Drug utilization study of mirabegron (Betmiga®) using real-world healthcare databases from the Netherlands, Spain, United Kingdom and Finland (Mirabegron DUS)

The mirabegron (Betmiga®) Summary of Product Characteristics (SmPC) states that the drug is contraindicated in patients with “Severe uncontrolled hypertension defined as systolic blood pressure ≥180 mm Hg and/or diastolic blood pressure ≥110 mm Hg”. In accordance and compliance with the European Medicines Agencies (EMA’s) Pharmacovigilance Risk Assessment Committee (PRAC) request, a Direct Healthcare Professional Communication (DHPC) letter was disseminated on 7 September 2015 as a risk minimization activity in 30 countries in EU. In line with the EMA CHMP guideline Module IX, an effectiveness check of this risk minimization activity was proposed by Astellas.
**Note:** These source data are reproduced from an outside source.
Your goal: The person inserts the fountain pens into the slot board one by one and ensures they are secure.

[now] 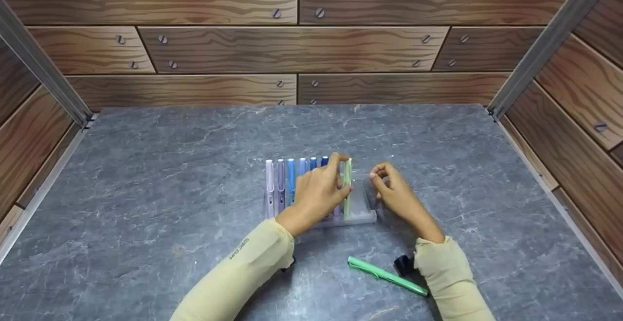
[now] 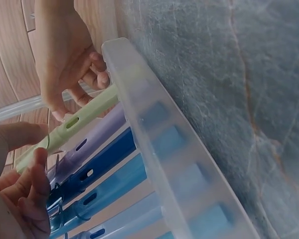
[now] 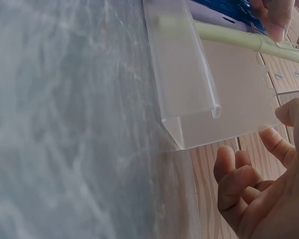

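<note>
My left hand (image 1: 319, 189) pinches a light green pen (image 2: 84, 117) between thumb and forefinger near its clip. The pen's lower end sits behind the front ledge of a frosted, see-through pen stand (image 3: 224, 89). To its left stands a row of capped pens in purple and blue, among them a purple pen (image 2: 107, 122), a dark blue pen (image 2: 107, 162) and a pale lilac pen (image 1: 269, 175). At the stand's right edge, my right hand (image 1: 396, 194) holds the clear panel with thumb and forefinger, its other fingers loosely curled.
A bright green pen (image 1: 387, 276) lies aslant on the grey marbled table (image 1: 170, 180) in front of the stand, near the right sleeve. A black object (image 1: 403, 265) shows by that sleeve. Wood-patterned walls (image 1: 292, 48) enclose the back and sides.
</note>
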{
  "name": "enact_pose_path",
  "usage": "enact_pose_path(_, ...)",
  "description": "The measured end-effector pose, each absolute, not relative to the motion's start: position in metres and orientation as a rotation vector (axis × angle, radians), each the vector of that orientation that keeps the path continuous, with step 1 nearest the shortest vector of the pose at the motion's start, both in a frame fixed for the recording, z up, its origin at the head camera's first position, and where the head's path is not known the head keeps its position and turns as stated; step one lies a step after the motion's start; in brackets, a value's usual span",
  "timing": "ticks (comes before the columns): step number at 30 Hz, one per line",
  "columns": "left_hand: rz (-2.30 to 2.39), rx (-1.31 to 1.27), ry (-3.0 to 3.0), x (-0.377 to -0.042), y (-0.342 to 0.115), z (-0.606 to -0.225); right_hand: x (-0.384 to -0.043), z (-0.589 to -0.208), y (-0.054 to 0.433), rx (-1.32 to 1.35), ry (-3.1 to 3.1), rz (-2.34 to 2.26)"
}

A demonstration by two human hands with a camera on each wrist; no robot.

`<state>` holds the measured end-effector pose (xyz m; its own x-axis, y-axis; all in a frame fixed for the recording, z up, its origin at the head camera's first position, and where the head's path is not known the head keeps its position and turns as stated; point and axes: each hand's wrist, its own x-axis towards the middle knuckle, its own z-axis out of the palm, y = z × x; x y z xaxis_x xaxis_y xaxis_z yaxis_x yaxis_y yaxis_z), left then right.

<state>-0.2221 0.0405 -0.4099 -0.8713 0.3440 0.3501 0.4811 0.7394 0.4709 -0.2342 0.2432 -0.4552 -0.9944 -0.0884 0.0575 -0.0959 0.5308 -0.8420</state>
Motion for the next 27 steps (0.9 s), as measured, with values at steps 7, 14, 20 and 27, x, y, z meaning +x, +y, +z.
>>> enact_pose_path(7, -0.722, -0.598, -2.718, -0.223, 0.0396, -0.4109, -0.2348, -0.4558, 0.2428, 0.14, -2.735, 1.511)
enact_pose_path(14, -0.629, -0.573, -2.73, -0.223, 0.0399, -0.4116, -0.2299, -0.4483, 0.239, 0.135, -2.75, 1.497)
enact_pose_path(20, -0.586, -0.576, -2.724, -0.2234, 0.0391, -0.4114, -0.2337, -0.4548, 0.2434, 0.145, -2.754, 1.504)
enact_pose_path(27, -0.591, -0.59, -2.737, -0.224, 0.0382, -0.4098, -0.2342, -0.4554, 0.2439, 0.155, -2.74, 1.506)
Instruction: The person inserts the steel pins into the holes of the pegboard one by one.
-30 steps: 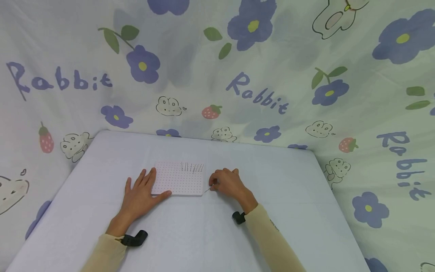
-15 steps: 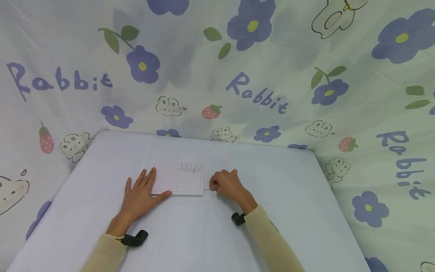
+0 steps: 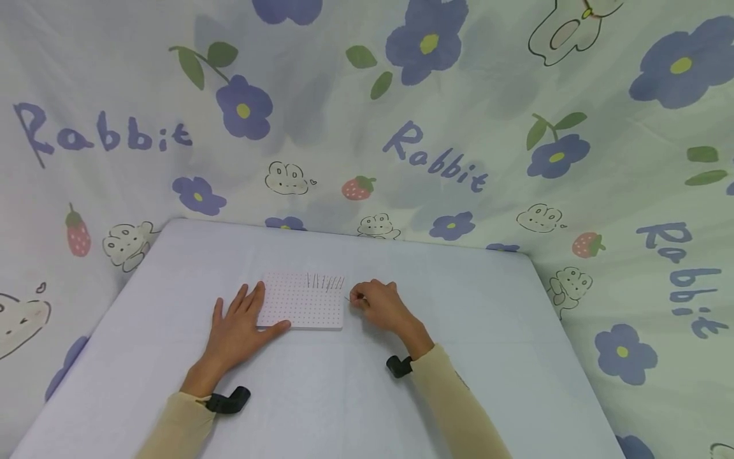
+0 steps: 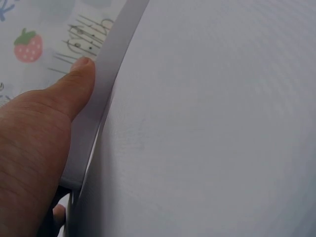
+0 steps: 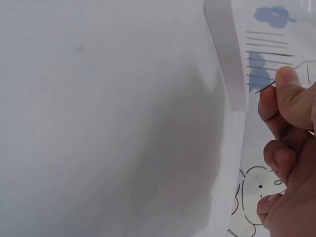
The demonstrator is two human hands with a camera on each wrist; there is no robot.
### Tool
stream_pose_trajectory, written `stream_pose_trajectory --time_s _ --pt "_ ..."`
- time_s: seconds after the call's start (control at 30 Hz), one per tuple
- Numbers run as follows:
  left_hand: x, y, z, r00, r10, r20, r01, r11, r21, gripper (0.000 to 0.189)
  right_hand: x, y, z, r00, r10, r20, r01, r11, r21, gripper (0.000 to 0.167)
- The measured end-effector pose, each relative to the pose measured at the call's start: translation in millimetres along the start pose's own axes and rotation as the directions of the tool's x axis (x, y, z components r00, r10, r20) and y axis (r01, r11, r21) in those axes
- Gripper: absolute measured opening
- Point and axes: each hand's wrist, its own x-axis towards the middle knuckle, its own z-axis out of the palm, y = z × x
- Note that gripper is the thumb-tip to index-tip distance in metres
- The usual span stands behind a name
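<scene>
A white board (image 3: 301,309) with rows of small holes lies on the table. Several thin dark pins (image 3: 325,282) stand in a row at its far right part; the left wrist view also shows the pins (image 4: 76,42) rising past the board's edge. My left hand (image 3: 237,325) rests with straight fingers at the board's left side, thumb along the near edge. Just off the right side, my right hand (image 3: 383,307) pinches a thin needle-like pin (image 5: 265,88) between thumb and index finger. Its tip points toward the board; the fingers hide the rest.
A white cloth covers the table (image 3: 344,395). Behind and around it hangs a curtain (image 3: 321,115) printed with flowers, strawberries and rabbits. Black wrist cameras sit on the left wrist (image 3: 229,400) and right wrist (image 3: 398,366).
My right hand has moved slightly away from me along the board's right side. The pinched pin has swung from pointing down-left to pointing up-left. My left hand stays in place.
</scene>
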Motion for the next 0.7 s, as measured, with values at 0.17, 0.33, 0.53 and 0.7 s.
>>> stream_pose_trajectory --time_s 0.17,0.33,0.53,0.7 --pt "0.5 1.3 0.3 1.000 -0.002 0.002 0.002 1.000 0.005 0.112 6.2 -7 -2 0.999 -0.010 -0.043 0.013 0.998 0.069 0.007" --pt "0.8 2.1 -0.1 1.000 -0.013 0.004 0.013 1.000 0.009 0.113 11.6 -15 -2 0.997 -0.008 -0.080 0.015 0.996 0.082 0.009" --pt "0.7 1.0 0.9 1.000 -0.014 0.002 0.014 1.000 0.017 0.113 16.4 -19 1 0.987 0.009 -0.162 0.003 0.997 0.071 0.011" --pt "0.2 0.3 0.6 1.000 -0.015 0.008 0.015 1.000 0.022 0.113 19.3 -20 6 0.973 0.015 -0.232 -0.003 0.999 0.055 0.011"
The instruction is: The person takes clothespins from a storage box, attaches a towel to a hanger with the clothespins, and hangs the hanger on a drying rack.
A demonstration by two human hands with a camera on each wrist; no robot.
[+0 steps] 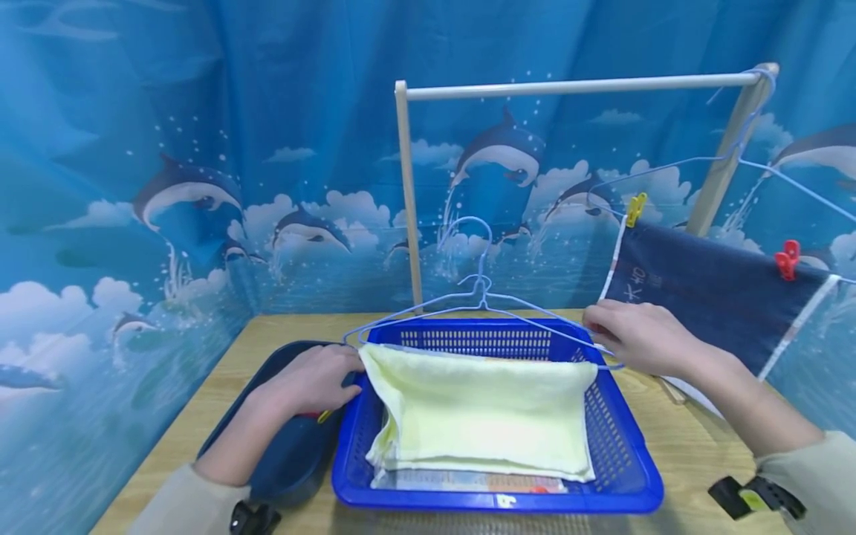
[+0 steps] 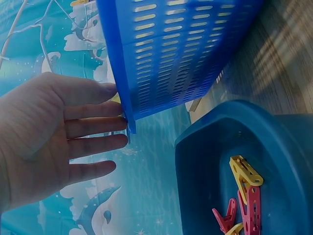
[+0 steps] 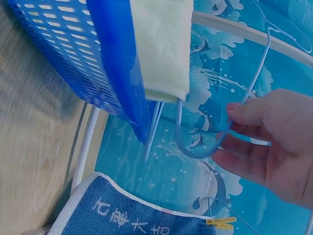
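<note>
One towel (image 1: 715,290) hangs clipped at two o'clock; cloth (image 1: 481,416) draped, unclipped; right hand (image 1: 631,334) pinches hanger (image 3: 193,155), left hand (image 1: 317,379) straight-fingered.

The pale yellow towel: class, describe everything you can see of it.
The pale yellow towel looks like soft, plain, slightly creased cloth. It is folded over the bottom bar of a light-blue wire hanger, its layers visible at the left side. It hangs over the blue plastic basket, its upper part above the rim; whether its lower edge rests inside is unclear. The left hand is at its upper left corner, contact uncertain; the right hand pinches the hanger.
</note>
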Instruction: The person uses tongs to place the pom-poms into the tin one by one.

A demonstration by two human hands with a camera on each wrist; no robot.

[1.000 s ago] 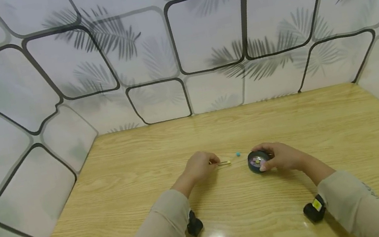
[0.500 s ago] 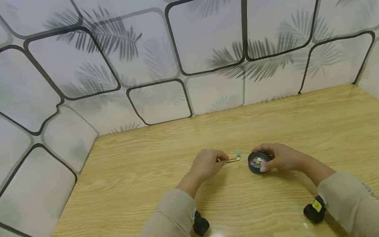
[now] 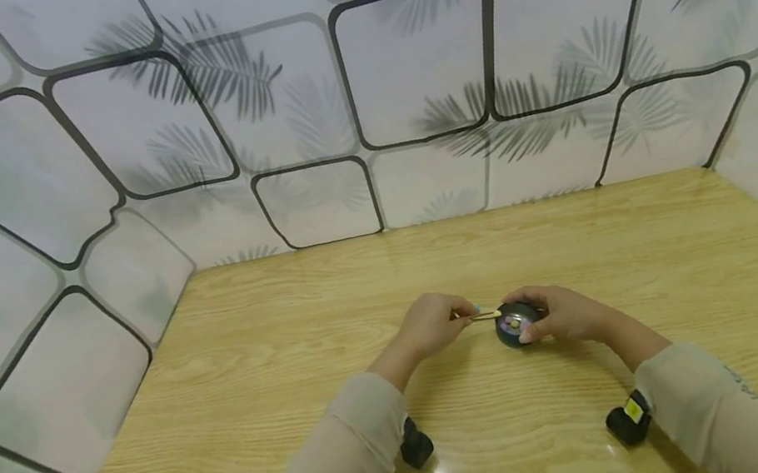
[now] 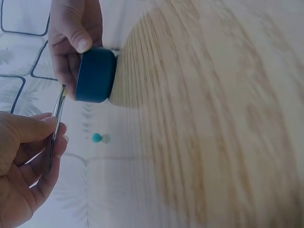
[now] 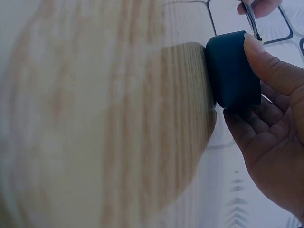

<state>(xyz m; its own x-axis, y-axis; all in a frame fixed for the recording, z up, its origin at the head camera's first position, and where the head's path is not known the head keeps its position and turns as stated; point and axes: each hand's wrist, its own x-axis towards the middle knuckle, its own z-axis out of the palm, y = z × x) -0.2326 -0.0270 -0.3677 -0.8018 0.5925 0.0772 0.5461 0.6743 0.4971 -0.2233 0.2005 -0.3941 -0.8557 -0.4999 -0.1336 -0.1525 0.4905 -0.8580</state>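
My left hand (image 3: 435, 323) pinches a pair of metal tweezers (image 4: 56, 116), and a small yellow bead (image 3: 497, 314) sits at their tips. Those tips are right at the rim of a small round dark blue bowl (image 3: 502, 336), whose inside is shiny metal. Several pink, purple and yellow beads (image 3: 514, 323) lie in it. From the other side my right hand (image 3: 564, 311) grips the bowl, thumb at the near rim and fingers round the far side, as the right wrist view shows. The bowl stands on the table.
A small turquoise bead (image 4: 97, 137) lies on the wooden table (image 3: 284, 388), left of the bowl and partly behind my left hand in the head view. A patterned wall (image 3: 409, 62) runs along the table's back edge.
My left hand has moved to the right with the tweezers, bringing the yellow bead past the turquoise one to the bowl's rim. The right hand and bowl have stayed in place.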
A drug utilization study (DUS) on the use of mirabegron in the Netherlands, Spain, United Kingdom and Finland will be performed as a risk minimization effectiveness check measure.The objectives of the study are to assess the effectiveness of the Direct Healthcare Professional Communication (DHPC) letter as a risk minimization measure in the participating countries by quantifying the proportions of mirabegron initiators with documented severe uncontrolled hypertension (primary objective) and the frequency of blood pressure recordings at baseline and during mirabegron treatment, especially in hypertensive patients (secondary objective) before and after DHPC dissemination.